**Brief**. Return the lines below in which the string "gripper" occurs.

**Available data**.
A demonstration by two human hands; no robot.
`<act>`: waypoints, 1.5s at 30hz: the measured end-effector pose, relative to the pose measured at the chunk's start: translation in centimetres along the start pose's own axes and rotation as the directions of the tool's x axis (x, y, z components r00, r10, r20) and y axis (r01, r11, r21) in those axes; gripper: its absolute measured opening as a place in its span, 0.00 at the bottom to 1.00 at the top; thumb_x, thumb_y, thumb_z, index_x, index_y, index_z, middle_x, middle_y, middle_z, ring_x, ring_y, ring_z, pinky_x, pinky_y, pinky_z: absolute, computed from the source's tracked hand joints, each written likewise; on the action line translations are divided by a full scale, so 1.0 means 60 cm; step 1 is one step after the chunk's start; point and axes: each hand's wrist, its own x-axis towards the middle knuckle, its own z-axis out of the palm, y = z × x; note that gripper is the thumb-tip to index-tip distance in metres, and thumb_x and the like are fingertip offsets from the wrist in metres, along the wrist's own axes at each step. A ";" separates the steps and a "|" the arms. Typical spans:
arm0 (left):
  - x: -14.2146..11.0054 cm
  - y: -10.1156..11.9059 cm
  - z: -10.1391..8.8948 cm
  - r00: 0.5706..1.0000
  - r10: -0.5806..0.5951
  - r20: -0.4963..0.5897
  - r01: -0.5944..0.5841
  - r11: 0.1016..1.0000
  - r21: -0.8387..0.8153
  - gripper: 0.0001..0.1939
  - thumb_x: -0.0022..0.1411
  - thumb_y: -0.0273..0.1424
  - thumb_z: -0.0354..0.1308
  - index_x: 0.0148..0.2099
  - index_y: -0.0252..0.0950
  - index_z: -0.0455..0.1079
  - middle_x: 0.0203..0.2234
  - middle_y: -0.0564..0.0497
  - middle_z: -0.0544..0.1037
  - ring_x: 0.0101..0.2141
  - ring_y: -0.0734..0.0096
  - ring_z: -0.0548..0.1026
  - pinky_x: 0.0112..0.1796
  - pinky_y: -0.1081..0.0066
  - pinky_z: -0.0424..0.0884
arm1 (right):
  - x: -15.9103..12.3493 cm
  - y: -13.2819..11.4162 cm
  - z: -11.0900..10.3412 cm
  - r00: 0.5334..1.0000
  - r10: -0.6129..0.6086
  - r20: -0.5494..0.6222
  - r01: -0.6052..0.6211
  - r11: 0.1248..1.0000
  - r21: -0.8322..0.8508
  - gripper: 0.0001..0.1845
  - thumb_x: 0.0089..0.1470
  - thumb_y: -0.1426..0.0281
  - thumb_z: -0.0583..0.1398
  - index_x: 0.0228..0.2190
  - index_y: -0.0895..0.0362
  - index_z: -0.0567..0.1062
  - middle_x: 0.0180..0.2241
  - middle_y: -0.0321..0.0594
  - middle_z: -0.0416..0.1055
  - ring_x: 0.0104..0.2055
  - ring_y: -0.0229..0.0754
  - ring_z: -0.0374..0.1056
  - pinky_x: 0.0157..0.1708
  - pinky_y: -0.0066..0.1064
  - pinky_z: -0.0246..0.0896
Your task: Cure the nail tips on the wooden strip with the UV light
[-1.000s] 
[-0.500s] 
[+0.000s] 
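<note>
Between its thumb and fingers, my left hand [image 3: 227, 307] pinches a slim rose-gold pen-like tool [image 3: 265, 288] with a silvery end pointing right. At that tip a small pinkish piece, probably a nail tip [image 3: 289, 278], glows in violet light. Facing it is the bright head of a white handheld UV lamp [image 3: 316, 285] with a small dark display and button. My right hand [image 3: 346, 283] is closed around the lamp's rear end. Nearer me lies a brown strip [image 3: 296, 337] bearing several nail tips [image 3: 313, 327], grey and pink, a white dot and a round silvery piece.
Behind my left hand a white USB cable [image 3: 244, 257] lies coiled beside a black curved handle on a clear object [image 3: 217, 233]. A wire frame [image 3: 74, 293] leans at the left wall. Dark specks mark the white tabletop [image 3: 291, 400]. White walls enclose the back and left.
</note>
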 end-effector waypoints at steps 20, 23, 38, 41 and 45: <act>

**Result of the exercise**.
`<act>`: waypoints, 1.5s at 30hz: the measured end-effector pose, relative to the pose measured at the chunk's start: translation in centimetres along the start pose's own axes and rotation as the directions of the tool's x axis (x, y, z components r00, r10, r20) and y axis (r01, r11, r21) in those axes; gripper: its absolute measured opening as a place in its span, 0.00 at the bottom to 1.00 at the top; thumb_x, thumb_y, thumb_z, index_x, index_y, index_z, middle_x, middle_y, middle_z, ring_x, ring_y, ring_z, pinky_x, pinky_y, pinky_z: absolute, computed from the source's tracked hand joints, each written likewise; on the action line translations are divided by a full scale, so 1.0 means 60 cm; step 1 is one step after the chunk's start; point and axes: each hand's wrist, its own x-axis towards the middle knuckle, its own z-axis out of the palm, y = z × x; note that gripper is the thumb-tip to index-tip distance in metres, and thumb_x and the like are fingertip offsets from the wrist in metres, along the wrist's own axes at each step. A ";" separates the steps and a "|" the arms. Typical spans:
  - gripper: 0.0001..0.1939
  - gripper: 0.0001..0.1845

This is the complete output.